Types of Agglutination Reaction
Active and passive agglutination are the two common agglutination assays, based on the nature of the antigen.
It involves direct interaction of antibodies present in the serum with the particulate antigens carrying epitopes of interest. Active agglutination is used to quantify antibodies against the particulate antigens like RBCs, pathogenic microorganisms like bacteria, fungi etc.
In this method, add the particulate antigens into the wells of a microtitre plate. Then, serially dilute the antibodies and pour the suspension into the wells coated with an antigen. By increasing the concentration of antibody, the rate of agglutination will also increase.
- Positive result: Antibodies present in the serum will bind with the particulate antigen and results in the formation of the antigen-antibody mat at the bottom of the well.
- Negative result: It occurs due to an insufficient amount of antibodies to agglutinate the antigens. Therefore, the agglutination reaction will not occur. In this case, the antigens would appear as pellets at the bottom of the well, instead of aggregates.
Example: Slide agglutination test(Blood-grouping), Widal test for the diagnosis of typhoid fever, Coomb’s test to detect anti-Rh antibodies etc.

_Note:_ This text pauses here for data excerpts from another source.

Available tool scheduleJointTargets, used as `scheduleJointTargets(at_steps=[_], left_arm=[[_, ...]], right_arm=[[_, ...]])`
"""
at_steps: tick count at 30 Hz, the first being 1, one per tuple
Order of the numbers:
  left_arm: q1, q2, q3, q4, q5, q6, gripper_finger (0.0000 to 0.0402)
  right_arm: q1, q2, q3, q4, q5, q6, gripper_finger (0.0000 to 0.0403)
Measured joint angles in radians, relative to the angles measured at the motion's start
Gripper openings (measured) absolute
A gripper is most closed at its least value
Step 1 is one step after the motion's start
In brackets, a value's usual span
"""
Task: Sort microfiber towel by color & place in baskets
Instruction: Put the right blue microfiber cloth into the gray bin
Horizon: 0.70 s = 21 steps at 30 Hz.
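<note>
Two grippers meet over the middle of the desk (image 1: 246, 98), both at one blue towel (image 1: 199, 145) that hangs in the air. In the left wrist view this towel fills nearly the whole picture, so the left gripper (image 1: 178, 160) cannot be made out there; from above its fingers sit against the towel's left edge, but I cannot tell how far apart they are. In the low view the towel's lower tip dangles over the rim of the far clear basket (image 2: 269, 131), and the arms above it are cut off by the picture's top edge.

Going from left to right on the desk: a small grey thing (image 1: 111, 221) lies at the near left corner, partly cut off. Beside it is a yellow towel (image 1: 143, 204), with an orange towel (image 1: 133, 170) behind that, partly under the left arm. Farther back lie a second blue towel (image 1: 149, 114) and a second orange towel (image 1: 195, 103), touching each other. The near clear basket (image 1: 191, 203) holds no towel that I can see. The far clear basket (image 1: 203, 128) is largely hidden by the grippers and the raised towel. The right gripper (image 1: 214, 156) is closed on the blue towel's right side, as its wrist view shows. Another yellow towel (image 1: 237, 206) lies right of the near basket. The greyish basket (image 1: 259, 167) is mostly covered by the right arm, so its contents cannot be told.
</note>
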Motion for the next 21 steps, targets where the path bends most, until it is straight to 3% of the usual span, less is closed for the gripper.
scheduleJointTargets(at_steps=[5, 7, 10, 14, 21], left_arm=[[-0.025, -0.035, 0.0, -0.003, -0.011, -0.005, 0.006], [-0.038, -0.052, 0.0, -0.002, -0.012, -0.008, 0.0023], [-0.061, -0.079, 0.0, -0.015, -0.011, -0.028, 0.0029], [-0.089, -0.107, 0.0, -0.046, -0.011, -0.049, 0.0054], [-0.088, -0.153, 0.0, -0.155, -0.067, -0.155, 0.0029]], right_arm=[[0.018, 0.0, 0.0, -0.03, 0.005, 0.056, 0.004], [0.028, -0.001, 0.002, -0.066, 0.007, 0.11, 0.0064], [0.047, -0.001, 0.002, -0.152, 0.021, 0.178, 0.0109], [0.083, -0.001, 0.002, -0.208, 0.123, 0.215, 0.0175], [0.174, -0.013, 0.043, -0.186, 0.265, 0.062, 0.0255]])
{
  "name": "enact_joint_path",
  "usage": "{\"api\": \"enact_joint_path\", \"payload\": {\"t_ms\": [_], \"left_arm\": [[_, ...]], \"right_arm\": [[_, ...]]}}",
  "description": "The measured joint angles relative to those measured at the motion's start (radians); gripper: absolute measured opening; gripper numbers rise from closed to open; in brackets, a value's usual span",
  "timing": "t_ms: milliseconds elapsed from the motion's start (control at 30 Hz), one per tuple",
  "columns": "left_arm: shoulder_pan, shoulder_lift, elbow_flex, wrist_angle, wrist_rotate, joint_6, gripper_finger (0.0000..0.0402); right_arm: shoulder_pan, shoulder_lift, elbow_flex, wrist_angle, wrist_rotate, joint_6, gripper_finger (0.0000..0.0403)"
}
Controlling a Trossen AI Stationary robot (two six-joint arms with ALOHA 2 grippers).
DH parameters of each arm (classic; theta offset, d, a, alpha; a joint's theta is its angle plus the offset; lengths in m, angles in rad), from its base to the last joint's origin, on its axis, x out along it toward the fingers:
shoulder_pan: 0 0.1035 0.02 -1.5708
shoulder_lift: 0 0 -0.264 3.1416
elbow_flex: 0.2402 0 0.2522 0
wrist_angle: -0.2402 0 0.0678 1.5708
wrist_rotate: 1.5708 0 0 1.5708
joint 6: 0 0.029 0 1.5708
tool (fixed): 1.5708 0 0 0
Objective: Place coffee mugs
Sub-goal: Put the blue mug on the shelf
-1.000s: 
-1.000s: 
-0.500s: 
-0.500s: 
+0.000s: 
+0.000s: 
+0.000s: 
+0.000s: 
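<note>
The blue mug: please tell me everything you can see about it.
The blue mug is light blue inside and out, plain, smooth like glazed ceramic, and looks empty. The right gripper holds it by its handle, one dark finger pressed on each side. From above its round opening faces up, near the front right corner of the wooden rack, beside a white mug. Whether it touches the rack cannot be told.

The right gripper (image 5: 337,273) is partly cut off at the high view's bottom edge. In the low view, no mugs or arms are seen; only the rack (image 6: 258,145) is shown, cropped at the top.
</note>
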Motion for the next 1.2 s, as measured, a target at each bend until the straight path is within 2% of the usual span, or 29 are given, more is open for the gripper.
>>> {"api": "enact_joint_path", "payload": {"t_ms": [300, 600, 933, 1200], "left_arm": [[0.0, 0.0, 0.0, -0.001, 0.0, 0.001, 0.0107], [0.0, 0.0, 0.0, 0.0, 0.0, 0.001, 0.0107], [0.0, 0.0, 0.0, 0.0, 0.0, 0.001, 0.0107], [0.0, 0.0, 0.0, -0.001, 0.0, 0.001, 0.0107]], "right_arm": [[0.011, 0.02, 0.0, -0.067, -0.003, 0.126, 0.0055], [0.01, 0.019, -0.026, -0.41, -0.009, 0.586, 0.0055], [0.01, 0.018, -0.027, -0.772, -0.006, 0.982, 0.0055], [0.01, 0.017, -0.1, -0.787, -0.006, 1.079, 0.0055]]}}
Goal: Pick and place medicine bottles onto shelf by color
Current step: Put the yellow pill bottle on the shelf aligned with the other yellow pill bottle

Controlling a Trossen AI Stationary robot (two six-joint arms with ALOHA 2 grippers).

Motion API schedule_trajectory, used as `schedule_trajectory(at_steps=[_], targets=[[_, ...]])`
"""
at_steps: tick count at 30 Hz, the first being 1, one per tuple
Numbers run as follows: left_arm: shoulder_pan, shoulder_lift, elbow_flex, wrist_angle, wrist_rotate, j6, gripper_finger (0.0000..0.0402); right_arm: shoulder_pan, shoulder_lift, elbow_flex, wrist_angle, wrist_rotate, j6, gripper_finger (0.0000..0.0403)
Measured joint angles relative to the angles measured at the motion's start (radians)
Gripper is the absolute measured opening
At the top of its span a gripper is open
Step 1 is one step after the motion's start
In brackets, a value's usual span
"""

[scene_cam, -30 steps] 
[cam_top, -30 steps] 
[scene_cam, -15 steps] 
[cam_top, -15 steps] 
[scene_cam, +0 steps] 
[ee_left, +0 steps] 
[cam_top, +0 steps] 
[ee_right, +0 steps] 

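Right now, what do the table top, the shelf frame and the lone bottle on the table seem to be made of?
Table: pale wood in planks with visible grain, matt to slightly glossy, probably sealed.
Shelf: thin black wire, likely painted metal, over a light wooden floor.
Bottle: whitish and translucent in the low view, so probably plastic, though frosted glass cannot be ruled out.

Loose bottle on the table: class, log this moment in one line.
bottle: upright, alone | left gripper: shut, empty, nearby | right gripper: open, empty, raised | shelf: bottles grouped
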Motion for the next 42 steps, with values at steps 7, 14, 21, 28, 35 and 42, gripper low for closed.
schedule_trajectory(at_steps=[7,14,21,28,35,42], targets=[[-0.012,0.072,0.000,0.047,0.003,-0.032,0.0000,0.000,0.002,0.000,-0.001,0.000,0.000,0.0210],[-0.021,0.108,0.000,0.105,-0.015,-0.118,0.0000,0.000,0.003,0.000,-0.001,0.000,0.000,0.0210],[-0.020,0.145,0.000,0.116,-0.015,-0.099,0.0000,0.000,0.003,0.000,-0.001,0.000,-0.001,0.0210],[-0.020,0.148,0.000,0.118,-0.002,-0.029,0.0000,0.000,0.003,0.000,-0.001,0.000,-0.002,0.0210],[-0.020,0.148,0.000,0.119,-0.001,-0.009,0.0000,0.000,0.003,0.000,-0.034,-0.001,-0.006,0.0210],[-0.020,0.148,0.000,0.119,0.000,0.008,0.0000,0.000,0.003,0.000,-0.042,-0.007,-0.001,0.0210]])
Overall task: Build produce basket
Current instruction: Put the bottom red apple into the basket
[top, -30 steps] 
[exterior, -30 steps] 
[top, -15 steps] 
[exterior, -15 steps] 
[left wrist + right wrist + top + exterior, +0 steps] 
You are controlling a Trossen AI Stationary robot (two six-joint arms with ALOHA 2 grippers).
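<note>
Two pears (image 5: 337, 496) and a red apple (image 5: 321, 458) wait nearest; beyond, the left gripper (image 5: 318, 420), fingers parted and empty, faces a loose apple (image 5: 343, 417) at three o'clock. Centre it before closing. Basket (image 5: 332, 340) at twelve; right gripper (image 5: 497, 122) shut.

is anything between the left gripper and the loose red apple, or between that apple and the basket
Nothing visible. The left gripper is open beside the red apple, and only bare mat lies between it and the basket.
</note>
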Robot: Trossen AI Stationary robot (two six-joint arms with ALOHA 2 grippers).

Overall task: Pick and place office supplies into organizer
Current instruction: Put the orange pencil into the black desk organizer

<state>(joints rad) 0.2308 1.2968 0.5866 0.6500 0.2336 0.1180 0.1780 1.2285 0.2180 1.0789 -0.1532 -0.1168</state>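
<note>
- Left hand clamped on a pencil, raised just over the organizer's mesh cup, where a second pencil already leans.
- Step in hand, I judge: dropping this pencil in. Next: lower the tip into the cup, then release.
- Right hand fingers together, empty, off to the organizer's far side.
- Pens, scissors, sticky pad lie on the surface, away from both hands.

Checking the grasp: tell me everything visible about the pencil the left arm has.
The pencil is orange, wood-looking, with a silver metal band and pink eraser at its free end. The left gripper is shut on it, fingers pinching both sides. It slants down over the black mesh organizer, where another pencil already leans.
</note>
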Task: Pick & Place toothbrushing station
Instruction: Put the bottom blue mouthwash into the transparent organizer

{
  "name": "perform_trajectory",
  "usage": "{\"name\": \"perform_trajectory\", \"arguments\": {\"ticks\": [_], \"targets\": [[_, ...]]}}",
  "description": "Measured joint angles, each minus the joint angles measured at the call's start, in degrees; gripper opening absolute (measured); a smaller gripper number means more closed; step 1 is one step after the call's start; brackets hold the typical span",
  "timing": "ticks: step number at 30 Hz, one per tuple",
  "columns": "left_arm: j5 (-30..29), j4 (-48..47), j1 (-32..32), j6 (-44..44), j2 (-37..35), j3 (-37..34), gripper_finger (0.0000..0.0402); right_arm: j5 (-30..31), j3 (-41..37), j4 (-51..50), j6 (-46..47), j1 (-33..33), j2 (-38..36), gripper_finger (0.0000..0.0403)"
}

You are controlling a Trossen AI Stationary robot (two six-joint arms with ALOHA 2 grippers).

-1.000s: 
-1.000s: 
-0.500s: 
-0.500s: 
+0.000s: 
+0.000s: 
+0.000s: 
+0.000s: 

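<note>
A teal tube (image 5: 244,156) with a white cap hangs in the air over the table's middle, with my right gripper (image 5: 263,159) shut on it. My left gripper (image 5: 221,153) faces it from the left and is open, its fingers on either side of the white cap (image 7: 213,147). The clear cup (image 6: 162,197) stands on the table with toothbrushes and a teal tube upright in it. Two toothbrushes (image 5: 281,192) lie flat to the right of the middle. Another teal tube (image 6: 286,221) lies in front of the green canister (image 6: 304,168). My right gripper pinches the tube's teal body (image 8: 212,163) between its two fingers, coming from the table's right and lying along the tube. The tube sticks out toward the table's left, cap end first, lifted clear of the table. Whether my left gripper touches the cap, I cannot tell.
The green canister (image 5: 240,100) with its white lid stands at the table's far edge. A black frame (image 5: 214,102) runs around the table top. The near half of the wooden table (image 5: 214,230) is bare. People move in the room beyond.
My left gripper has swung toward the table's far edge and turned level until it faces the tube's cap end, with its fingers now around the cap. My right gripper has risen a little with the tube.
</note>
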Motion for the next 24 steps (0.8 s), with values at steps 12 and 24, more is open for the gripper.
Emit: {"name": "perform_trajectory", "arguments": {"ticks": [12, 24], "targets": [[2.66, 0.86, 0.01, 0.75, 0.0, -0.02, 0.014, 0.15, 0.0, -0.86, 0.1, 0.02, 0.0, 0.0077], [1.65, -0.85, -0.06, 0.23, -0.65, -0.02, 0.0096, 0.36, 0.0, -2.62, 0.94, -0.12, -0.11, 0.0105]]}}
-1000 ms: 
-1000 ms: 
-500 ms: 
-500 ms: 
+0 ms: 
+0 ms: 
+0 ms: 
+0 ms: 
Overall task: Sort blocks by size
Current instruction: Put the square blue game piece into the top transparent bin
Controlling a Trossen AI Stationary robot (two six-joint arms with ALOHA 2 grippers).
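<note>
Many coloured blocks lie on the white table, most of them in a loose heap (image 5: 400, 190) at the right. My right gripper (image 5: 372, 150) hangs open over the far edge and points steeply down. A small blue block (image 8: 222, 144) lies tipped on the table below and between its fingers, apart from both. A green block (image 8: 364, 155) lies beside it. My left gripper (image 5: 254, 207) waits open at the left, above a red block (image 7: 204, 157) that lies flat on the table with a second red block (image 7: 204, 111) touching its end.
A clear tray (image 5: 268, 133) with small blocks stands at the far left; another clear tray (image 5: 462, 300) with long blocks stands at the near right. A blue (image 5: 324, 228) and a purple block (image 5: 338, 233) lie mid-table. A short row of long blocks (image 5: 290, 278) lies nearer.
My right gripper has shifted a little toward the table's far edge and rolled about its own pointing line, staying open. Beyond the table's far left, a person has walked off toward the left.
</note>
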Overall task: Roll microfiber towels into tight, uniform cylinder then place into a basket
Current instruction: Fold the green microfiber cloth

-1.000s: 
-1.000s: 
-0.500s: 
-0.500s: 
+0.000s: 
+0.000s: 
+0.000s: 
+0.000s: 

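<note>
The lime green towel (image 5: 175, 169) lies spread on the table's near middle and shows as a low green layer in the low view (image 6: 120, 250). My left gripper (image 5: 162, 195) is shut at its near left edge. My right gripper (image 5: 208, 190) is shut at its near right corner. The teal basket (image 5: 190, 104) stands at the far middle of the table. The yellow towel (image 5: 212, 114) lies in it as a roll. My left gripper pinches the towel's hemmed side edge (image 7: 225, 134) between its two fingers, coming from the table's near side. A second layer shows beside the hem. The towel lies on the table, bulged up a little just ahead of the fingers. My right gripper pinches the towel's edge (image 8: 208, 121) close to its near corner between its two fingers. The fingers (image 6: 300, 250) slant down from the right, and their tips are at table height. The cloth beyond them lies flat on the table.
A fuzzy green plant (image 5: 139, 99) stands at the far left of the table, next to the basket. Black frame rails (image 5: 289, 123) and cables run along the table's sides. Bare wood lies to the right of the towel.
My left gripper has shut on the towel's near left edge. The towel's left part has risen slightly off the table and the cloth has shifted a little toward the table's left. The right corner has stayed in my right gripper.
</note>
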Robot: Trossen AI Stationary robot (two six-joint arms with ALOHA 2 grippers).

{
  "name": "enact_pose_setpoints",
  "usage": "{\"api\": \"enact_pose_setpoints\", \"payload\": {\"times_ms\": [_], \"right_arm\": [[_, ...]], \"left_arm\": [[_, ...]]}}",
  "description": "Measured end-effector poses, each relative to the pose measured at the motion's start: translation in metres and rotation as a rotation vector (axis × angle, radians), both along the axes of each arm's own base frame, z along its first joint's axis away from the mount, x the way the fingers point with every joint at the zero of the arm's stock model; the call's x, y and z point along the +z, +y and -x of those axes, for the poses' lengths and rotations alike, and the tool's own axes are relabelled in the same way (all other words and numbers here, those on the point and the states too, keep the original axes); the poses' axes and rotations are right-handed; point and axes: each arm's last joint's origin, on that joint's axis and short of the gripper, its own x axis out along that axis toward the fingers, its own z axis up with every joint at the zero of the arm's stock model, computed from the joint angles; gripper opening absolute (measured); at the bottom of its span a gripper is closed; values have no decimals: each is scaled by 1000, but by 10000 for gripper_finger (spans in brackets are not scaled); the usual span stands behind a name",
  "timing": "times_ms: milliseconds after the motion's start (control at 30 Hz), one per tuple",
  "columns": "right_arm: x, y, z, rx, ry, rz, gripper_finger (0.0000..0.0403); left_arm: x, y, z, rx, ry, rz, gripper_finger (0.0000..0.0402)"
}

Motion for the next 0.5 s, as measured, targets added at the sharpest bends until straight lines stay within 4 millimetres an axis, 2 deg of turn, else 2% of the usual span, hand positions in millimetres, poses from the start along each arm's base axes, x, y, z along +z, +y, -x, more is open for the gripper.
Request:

It involves indirect interaction of the antibodies with the soluble antigens via carrier particles. Passive agglutination primarily involves the binding of soluble antigen with the carrier matrices like latex bead, polystyrene etc. In this type, the antigens do not carry epitopes of interest, which have to be agglutinated.
The another type (reverse passive agglutination) uses known antibodies in place of antigen, which attache with the carrier matrix. After the antibody’s attachment with the carrier molecule, the antigens attach to the Fab sites of the antibody to agglutinate it.
Example: Latex bead agglutination for both antigen and antibody.
Agglutination test is widely applicable in the field of clinical microbiology, and some of the applications are given below:
- Blood typing of recipient and donor at the time of blood transfusion.
- Helps in the detection of antibody presence and to quantify the amount of antibody present in the patient’s blood.
- Active agglutination helps in serodiagnosis of toxoplasmosis, brucellosis etc.
- Passive agglutination helps in the determination of the Rh-factor.
- It is extensively used in techniques like latex and haemagglutination.
- It helps to detect the type of antigen and quantify the amount of antigen present in the patient’s blood.
Therefore, active and passive are the two main types of agglutination based on an antigen’s nature. Other than active, passive, and reverse types, there is another type called miscellaneous agglutination. The clumping occurs between the antibodies against a particulate antigen of different, but the related organism results in cross agglutination.
Agglutination between the antigens of the biologically related organism and the specific antibodies is called group agglutination. The clumping of particulate antigenic elements with the blood cells like RBCs within the blood vessels causes intravascular agglutination.